Fortunately, the IAU waited until after 1997, when Clyde Tombaugh died. The final-planet discoverer went to his grave happy, even though he was still around when we started to understand just how "Goofy" the ninth world really is.

Me, I like the IAU decision. As a guest on the Late Show with David Letterman a few years ago, I'd grandly announced that Pluto wasn't really a planet. The initial pro-planet decision by an IAU committee last August would have made me wrong.

The final IAU edict produced additional consequences. For example, Ceres is now promoted from asteroid to dwarf planet, simply because it's roundish.

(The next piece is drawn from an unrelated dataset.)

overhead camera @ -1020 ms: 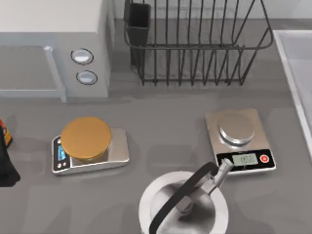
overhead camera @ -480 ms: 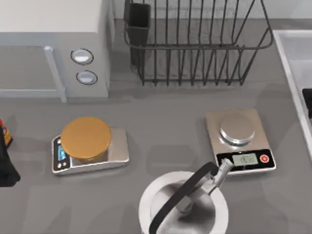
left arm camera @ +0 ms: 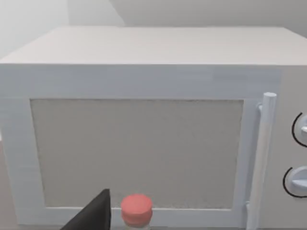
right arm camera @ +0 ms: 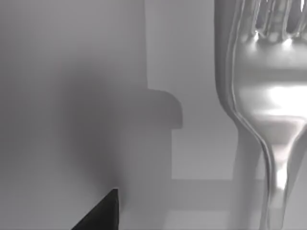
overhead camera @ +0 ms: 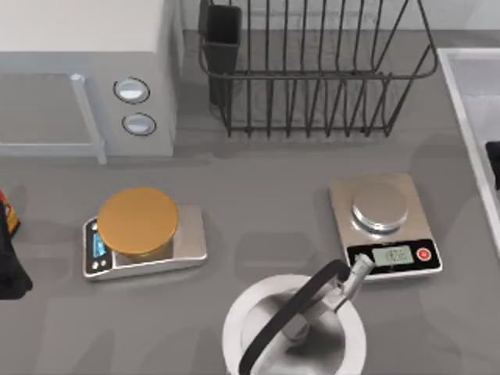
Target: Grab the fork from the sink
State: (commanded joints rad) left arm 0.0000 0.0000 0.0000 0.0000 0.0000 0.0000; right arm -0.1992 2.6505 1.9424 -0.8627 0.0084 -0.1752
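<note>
Shiny silver fork (right arm camera: 268, 120), pale grey sink (overhead camera: 469, 101), black wire rack (overhead camera: 312, 78).

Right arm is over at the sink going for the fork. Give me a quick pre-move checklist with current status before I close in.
1. Fork in the right wrist view: ok, tines and neck show close up.
2. Right arm at the sink: ok, a dark part sits at the top view's right edge over the basin.
3. Right gripper lined up around the fork: cannot tell.
4. Fork already held: cannot tell.
5. Left arm out of the way: ok, at the top view's left edge, facing the microwave.
</note>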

But they're not fooling anyone. We know it's still an asteroid.

Charon, Pluto's main moon, was briefly a planet, too, for about a week before astronomers laughed it out of the room. Now it's back to being just one of the solar system's 140-odd moons.

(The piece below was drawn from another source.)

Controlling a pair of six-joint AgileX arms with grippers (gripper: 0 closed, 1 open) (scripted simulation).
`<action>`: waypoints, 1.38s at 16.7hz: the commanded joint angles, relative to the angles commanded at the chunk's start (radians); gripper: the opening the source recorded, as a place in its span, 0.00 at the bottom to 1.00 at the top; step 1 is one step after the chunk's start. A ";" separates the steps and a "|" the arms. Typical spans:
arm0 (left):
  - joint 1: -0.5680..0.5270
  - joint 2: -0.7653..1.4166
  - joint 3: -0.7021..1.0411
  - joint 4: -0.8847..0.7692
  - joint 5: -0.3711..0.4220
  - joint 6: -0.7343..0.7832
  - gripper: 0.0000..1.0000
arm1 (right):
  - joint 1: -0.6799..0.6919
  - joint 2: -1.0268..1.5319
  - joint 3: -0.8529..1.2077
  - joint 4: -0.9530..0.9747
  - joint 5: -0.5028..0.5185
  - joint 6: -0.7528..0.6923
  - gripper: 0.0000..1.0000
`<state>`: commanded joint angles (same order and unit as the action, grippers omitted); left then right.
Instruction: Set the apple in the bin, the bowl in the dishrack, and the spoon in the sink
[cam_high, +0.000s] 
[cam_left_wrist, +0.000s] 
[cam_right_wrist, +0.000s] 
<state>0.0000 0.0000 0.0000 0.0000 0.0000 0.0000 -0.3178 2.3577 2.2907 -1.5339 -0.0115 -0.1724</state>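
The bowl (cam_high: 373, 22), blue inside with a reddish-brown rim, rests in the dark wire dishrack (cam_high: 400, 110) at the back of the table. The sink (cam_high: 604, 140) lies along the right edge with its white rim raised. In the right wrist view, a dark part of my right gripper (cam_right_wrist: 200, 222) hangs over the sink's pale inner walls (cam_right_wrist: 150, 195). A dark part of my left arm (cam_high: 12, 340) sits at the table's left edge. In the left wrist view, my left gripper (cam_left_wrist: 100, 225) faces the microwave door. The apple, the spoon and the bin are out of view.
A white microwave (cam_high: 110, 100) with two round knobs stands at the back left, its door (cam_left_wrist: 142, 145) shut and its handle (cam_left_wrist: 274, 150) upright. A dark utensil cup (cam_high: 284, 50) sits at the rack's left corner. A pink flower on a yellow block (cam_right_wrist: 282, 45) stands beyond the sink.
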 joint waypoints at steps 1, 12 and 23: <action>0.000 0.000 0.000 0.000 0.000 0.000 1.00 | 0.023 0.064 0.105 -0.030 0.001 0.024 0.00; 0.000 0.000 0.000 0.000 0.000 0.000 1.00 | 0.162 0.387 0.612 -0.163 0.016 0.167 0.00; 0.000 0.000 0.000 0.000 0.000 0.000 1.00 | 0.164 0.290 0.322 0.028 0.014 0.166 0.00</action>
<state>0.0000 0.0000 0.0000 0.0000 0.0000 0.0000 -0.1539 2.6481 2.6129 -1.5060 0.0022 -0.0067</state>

The IAU's initial criteria for planethood included a clause that in two-body systems, the smaller object must orbit a spot outside the surface of the first.

Throughout the universe, nothing strictly goes around anything else. Rather, every pair of objects performs a waltz around the place in space where their gravities balance. With Pluto-Charon, that spot lies outside Pluto's surface. Our moon, although 4 times the size of Charon, was denied planet status because the Earth-Moon balancing point lies under Earth's surface, 1/8 of the way to our core.

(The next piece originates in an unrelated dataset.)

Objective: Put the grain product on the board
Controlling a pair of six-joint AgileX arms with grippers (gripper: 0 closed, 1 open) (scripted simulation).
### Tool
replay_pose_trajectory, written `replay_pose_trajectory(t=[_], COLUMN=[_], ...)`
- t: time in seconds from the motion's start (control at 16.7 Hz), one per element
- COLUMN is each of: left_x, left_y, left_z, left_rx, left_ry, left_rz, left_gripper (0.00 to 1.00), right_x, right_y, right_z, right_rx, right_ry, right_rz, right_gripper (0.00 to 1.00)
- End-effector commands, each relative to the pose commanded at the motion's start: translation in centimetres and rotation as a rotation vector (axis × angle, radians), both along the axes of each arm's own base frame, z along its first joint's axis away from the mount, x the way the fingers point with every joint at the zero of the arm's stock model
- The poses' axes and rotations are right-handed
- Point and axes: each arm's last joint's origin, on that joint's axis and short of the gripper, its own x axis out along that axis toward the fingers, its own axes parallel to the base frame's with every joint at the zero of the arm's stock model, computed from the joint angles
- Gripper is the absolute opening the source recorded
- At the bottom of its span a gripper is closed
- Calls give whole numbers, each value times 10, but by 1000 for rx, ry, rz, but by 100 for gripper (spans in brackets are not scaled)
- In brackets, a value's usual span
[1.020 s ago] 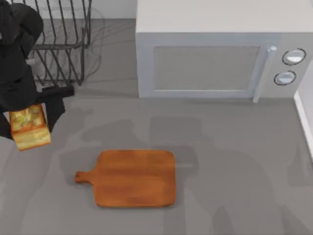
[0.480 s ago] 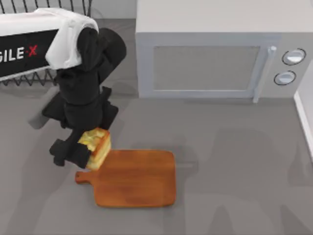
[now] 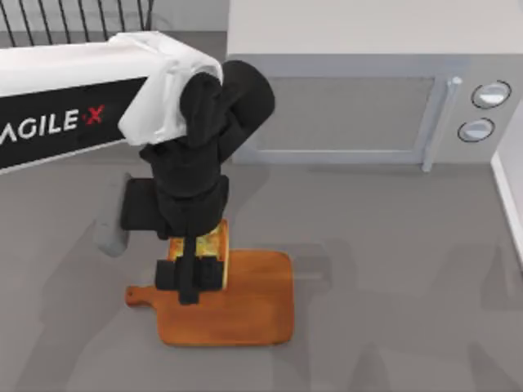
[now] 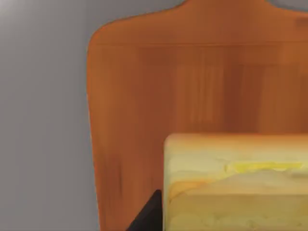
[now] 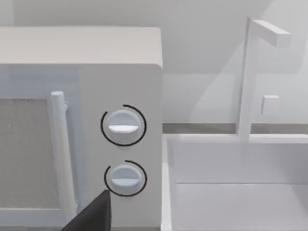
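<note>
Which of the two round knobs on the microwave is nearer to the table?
The lower knob, under the upper knob, beside the door handle.

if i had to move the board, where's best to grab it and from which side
By its stubby handle, coming from the table's left. The board lies flat, so its broad faces give jaws nothing to close on, while the narrow handle sticks out clear of the bread held by the left gripper.

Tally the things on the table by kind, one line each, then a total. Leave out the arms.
Bread piece, held in the left end effector over the board: 1
Wooden cutting board: 1
Microwave: 1
Wire rack: 1
Total: 4
</note>
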Motion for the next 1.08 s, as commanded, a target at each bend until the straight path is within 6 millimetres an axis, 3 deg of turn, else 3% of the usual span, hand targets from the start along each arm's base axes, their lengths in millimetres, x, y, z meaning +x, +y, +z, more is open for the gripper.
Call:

But catch this: The Moon's leaving us at 1.5 inches (38mm) a year. So someday, the spot it orbits will float outside our surface. At that moment, according to the IAU's first definition, it would have suddenly become a planet. No wonder they abandoned the whole thing. It was too complicated.
I'm surprised that the blood lust of battle didn't inspire the IAU to hack away at other celestial objects.
No one admitted this, but there was an unspoken ingredient in the deliberations. The word "planet" has a special place in our hearts because we live on one. We tacitly want our world to be part of a special club, and that's been true up until now. Even second-graders know all the planets' names. Each planet is famous. So, in a way, the IAU needed a membership criterion that would keep out the riffraff. Any society that includes a Jupiter and a Saturn shouldn't grant membership to an icy piece of garbage smaller than our moon. Otherwise, there goes the neighborhood.

Then there was the matter of tradition. Pluto almost made it on those grounds because it's been in our brains all our lives. The problem was, if you let in Pluto, you open the door to all those tiny Kuiper Belt low lifes. Pretty soon you'll have 15 planets, then 40, and they'll have weird names, and nobody will remember them all, and ...

Well, it didn't happen.

I'm surprised that the blood lust of battle didn't inspire the IAU to hack away at other celestial objects. Why stop at Pluto? Why not trim away all the annoying designations in the entire universe?

Like the constellations Cancer (horrible), Virgo (gets giggles), and Musca (a fly). Who decided to glorify a pest? Keep Musca, and you might as well gaze up at Virella the Virus. Golden Retriever — there's a creature that belongs in the heavens. Norma, Antlia, Scutum (sounds like sputum), and a dozen others should have been edited out centuries ago. They may have tradition, but has anybody ever said, "Come outside, honey, let me point out Scutum!"

While you're at it, rename all stars with six or more syllables: Zebeneschamali, for instance, whose name means "claw" even though it's part of Libra. Scales shouldn't have claws, except in nightmares.

And christen more galaxies. Right now, only about a dozen have official names, while billions more suffer the indignity of license-plate letters and numbers.

They can leave everything else. All those two-word color terms are fine. Black hole, brown dwarf, red giant, green flash, blue shift, white dwarf. Nice and catchy. Distance terms are fabulous, too: parsec, light-year, and astronomical unit. They sound cool.

Actually, come to think of it, the whole science has a pretty fine nomenclature system. Astronomy may be "out there" for most people, but its language is wonderfully intriguing, and most of its celestial bodies sound just the way they should: exotic and alluring.

So — barring further changes by planetary astronomers who hate this whole thing — we'll simply get used to "dwarf planet." Sorry, Pluto, but you had to see it coming.